Not calibrated prevalence, not ground truth. Human validation pending. Learned from the 10,348 direct Codex labels and 10,348 direct Gemma labels. Candidate is the union of thresholded teacher heads; consensus is their intersection. These outputs are machine_predicted_unvalidated and are not human labels or direct frontier model labels.

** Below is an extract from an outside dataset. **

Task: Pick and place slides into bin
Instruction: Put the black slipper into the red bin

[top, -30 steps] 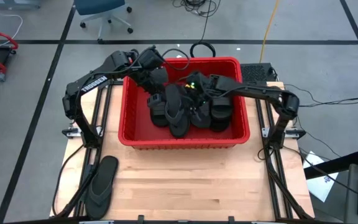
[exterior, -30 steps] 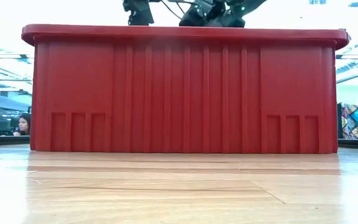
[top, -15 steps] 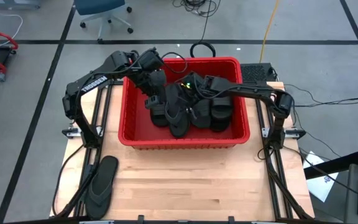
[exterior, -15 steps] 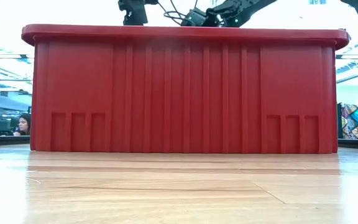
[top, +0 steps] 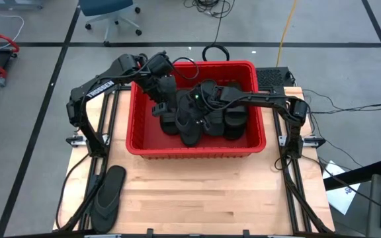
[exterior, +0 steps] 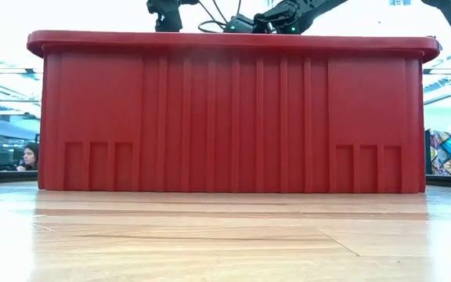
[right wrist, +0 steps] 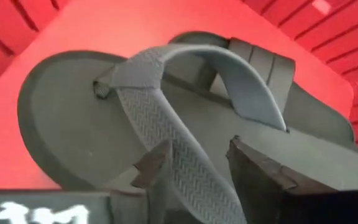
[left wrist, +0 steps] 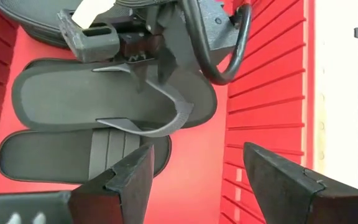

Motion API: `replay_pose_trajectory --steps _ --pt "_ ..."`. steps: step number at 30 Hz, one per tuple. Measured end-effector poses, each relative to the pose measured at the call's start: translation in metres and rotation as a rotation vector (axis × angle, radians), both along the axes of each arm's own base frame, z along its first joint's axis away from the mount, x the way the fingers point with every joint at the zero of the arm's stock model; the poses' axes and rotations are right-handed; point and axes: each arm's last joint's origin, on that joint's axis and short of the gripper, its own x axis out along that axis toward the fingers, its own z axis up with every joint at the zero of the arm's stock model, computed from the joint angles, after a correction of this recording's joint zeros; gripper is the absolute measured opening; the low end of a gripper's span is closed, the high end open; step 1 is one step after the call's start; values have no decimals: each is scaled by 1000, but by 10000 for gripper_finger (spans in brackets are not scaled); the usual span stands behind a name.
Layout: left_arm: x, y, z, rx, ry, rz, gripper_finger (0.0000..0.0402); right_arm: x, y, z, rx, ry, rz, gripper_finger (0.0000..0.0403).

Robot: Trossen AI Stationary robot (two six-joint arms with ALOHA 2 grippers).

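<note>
The red bin [top: 197,153] stands at the table's far middle and holds several black slides. A thong-strapped flip-flop [top: 189,125] lies sole-down among them, partly on a band slide [left wrist: 73,158]. My right gripper [top: 192,99] reaches into the bin from the right and is shut on this flip-flop's strap [right wrist: 166,118]. My left gripper [top: 159,100] hangs open and empty in the bin's left part, its fingers [left wrist: 129,180] above the band slide. A second flip-flop [top: 108,195] lies flat on the table at the near left. In the low view the bin wall [exterior: 225,117] hides the slides. My right gripper has one arm of the flip-flop's thong strap [right wrist: 194,177] between its two fingers, a little back from the toe post [right wrist: 107,81]. The strap fills the gap between them. The fingers come from above, slanting down, and lie across the strap. The flip-flop's sole [right wrist: 61,130] rests in the bin.
The bin's tall slotted walls [left wrist: 266,93] close in both grippers. Near of the bin is bare wooden table [top: 204,192]. A person [exterior: 30,155] sits in the room far behind. Cables and a chair [top: 111,13] are on the floor beyond the table.
My right gripper has gone toward the table's left inside the bin, coming over the flip-flop's strap. The flip-flop has stayed where it was.
</note>
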Motion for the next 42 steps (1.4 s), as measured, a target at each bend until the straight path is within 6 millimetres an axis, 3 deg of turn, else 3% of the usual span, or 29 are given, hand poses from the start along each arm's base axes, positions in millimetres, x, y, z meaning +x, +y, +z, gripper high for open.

metaresearch head score (Codex)0.001
metaresearch head score (Gemma)0.000
Version: codex-gemma-dda1882f352aValidation status: machine_predicted_unvalidated
Candidate categoriesMeta-epidemiology (narrow)
Consensus categoriesnone
DomainCandidate signal: none · Consensus signal: none
Study designCandidate signal: Simulation or modeling · Consensus signal: none
GenreCandidate signal: Empirical · Consensus signal: none
Teacher disagreement score0.575
Threshold uncertainty score1.000

Codex and Gemma teacher scores by category

CategoryCodexGemma
Metaresearch0.0010.000
Meta-epidemiology (narrow)0.0010.001
Meta-epidemiology (broad)0.0010.000
Bibliometrics0.0000.001
Science and technology studies0.0010.000
Scholarly communication0.0010.001
Open science0.0010.001
Research integrity0.0000.001
Insufficient payload (model declined to judge)0.0000.000

Machine scores (provisional)

The two teacher heads of the student model, read on this work. A score orders the frame for review; it never asserts a category, and the validation status ships verbatim with every row.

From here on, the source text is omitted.